ガンガンと音がして、刃が俺の身体の表面を薄く傷つけていく。
とはいえ、今の俺は常に全力で『力』を使っている状態であり、この程度の攻撃などではほとんど傷つくこともない。
それに例え傷が付いたとしても直ぐにくっつけてしまえば良いのだから、最早男の攻撃は何の脅威にもならなかった。
「『クソッ、これじゃ……』」
しかしこれでは、いずれ俺の方が力尽きてしまいかねない。
俺が全力で殴れるのは、恐らく20〜30発ほどだが、その程度では殺しきれないような予感がした。

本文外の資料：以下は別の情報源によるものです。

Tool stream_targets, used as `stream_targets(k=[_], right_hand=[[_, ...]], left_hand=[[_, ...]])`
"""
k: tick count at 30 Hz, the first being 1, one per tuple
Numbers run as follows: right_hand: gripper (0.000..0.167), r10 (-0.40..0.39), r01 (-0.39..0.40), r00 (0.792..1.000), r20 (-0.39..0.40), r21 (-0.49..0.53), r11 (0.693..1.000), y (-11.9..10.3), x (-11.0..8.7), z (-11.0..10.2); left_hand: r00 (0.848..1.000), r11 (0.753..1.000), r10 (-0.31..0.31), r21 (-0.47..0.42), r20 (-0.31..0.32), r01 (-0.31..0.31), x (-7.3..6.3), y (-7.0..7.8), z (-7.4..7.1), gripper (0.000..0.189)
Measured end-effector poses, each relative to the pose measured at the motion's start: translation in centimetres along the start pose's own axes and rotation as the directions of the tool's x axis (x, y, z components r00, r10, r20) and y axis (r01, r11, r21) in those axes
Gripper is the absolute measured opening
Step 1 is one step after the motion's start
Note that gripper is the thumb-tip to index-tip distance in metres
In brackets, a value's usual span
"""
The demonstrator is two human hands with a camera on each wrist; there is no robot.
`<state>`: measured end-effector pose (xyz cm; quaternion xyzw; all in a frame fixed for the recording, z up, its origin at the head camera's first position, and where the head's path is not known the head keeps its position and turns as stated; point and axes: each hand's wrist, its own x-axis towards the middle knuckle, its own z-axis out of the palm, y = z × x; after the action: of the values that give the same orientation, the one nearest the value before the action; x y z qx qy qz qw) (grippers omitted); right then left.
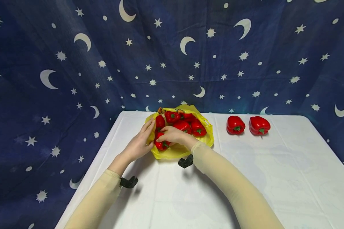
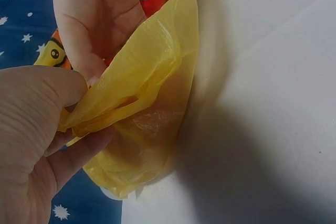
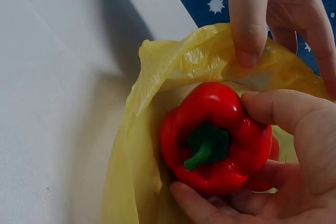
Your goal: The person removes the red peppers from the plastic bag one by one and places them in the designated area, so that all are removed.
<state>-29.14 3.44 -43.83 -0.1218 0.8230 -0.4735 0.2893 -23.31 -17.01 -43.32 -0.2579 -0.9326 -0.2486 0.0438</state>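
A yellow plastic bag (image 1: 172,155) lies with its mouth spread, and several red bell peppers (image 1: 198,128) are inside it. My left hand (image 1: 139,144) pinches the bag's left rim between thumb and fingers, as the left wrist view shows with the thin yellow film (image 2: 142,72). Inside the bag, my right hand (image 1: 176,135) holds a red bell pepper (image 3: 215,140) with a green stem, thumb on one side and fingers beneath. In the head view that pepper sits at the bag's left front, partly covered by the hand.
Two more red bell peppers (image 1: 235,125) stand apart on the white table (image 1: 275,178), right of the bag. An orange and yellow item (image 2: 54,53) shows at the bag's far rim. Behind the table hangs a dark blue cloth (image 1: 166,47) with moons and stars.
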Motion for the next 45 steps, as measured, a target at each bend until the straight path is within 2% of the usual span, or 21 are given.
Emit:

なら、俺に出来ることはもう、一つくらいしか思いつかない。
「『ならぁ、殺ぉおおす!!』」
俺は殴った直後に、腕を開いて、身体から男に向かって突撃した。
「馬鹿がァ!」
それに対して、男は凶悪な笑みを浮かべ、剣を垂直に向けてくる。
そして刀身が一瞬だけ輝かんばかりに光り、俺の腹へと突き込まれた。
「『ガハァッ!』」
「ハッ、これで……」
男の剣が、俺の腹を貫通している。
狙ったわけではないが、それは俺にとって、とても都合の良いことだった。
腹に力を入れ、男が剣を持っている手を、俺は左手でがっしりと掴む。
「なっ」
「『……捕まえた』」
これでもう、お前を逃がすことはない。
喧嘩とかしても、人を全力で殴るのって凄く難しいですよね。
じゃあその先はどれだけ難しいんだろうっていう話です。